• Problem description
From the opening line of the records through the line bearing "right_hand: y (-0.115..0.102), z", set down every line exactly.

• Supplied material

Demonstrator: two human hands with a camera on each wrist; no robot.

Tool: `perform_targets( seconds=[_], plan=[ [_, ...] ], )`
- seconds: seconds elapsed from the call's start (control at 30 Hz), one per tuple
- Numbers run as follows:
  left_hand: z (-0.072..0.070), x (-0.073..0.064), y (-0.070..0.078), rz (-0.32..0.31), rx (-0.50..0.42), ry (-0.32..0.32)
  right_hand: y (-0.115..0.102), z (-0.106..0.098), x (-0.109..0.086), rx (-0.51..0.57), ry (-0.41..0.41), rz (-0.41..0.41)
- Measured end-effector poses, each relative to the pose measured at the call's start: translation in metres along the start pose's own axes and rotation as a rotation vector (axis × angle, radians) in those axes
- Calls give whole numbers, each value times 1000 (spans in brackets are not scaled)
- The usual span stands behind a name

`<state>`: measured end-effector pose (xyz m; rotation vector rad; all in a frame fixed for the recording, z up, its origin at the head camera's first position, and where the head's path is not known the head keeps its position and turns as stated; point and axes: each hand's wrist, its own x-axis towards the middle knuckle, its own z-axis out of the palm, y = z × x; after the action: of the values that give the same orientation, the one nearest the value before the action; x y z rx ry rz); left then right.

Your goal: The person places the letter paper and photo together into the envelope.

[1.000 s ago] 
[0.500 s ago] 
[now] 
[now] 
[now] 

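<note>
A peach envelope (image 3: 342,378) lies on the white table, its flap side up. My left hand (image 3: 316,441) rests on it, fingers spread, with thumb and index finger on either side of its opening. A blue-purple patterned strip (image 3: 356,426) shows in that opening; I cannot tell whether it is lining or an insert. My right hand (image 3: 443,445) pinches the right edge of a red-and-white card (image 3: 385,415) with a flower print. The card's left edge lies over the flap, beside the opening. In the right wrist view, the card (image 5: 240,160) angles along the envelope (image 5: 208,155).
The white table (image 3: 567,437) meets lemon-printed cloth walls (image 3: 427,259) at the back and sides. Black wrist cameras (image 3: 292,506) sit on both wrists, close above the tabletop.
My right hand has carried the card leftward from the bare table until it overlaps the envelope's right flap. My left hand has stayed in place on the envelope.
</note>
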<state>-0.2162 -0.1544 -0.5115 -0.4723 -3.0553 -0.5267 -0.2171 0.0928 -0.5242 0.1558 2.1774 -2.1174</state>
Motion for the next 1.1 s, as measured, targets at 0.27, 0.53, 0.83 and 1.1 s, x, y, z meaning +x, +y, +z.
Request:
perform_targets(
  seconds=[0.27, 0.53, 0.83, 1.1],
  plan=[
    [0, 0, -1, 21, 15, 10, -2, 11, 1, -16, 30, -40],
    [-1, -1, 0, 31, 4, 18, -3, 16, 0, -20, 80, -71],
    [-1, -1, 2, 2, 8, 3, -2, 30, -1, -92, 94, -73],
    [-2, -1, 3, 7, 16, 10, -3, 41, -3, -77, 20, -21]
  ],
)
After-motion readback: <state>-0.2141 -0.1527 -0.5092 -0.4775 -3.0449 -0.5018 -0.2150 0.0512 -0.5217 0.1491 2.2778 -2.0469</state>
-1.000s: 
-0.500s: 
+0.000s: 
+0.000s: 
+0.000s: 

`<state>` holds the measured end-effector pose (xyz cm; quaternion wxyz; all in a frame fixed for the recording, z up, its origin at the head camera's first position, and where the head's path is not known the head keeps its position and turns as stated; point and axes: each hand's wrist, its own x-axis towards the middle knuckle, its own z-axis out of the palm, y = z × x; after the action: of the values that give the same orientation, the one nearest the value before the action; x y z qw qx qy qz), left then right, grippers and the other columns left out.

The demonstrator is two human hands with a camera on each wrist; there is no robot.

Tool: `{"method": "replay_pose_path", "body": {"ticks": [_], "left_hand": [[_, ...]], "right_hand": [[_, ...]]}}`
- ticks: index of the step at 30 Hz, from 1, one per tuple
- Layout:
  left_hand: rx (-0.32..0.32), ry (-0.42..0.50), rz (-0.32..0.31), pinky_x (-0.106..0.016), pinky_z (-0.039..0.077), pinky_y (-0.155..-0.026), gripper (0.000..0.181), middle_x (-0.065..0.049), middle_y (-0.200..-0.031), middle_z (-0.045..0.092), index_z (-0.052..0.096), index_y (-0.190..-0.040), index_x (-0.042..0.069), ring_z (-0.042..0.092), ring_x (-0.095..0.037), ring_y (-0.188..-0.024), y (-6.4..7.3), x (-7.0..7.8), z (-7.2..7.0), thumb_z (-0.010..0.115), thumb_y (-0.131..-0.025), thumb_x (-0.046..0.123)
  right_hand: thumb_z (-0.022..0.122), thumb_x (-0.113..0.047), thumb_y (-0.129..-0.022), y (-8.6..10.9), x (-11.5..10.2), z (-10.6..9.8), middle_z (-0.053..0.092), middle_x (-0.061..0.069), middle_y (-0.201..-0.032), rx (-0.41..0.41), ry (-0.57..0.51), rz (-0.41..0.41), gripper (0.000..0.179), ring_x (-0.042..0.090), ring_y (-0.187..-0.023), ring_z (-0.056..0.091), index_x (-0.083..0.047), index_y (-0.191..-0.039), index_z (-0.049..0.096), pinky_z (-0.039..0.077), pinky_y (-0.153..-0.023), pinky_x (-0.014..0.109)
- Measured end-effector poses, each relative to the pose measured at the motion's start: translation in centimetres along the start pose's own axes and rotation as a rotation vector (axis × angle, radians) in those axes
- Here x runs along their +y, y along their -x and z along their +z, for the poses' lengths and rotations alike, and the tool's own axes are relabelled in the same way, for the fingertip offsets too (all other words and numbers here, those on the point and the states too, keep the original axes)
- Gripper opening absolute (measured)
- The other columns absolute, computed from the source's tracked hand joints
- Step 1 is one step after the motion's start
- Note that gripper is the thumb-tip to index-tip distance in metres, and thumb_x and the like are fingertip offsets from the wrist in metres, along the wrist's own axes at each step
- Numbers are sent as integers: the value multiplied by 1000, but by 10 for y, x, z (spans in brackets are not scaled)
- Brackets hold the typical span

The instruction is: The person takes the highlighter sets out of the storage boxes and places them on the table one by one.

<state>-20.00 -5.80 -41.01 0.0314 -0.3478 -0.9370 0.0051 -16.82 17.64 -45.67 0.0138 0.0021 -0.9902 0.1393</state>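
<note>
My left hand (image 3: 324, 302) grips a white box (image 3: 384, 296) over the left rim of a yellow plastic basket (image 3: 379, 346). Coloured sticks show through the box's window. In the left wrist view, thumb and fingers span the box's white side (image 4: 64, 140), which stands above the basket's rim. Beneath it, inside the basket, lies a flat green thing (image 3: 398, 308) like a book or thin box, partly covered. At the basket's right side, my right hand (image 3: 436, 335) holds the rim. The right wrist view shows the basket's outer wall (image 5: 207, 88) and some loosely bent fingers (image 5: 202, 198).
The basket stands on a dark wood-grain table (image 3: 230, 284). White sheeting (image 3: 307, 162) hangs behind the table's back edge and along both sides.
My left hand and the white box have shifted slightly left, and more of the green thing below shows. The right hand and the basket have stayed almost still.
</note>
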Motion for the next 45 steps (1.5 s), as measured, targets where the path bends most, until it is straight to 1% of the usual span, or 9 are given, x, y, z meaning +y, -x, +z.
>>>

• Problem solution
Demonstrator: two human hands with a camera on each wrist; no robot.

Tool: `perform_targets( seconds=[_], plan=[ [_, ...] ], )`
- seconds: seconds elapsed from the call's start (control at 30 Hz), one per tuple
- Numbers run as follows:
  left_hand: z (-0.072..0.070), x (-0.073..0.064), y (-0.070..0.078), rz (-0.32..0.31), rx (-0.50..0.42), ry (-0.32..0.32)
  right_hand: y (-0.115..0.102), z (-0.106..0.098), x (-0.109..0.086), rx (-0.51..0.57), ry (-0.41..0.41), rz (-0.41..0.41)

This output requires no further additions.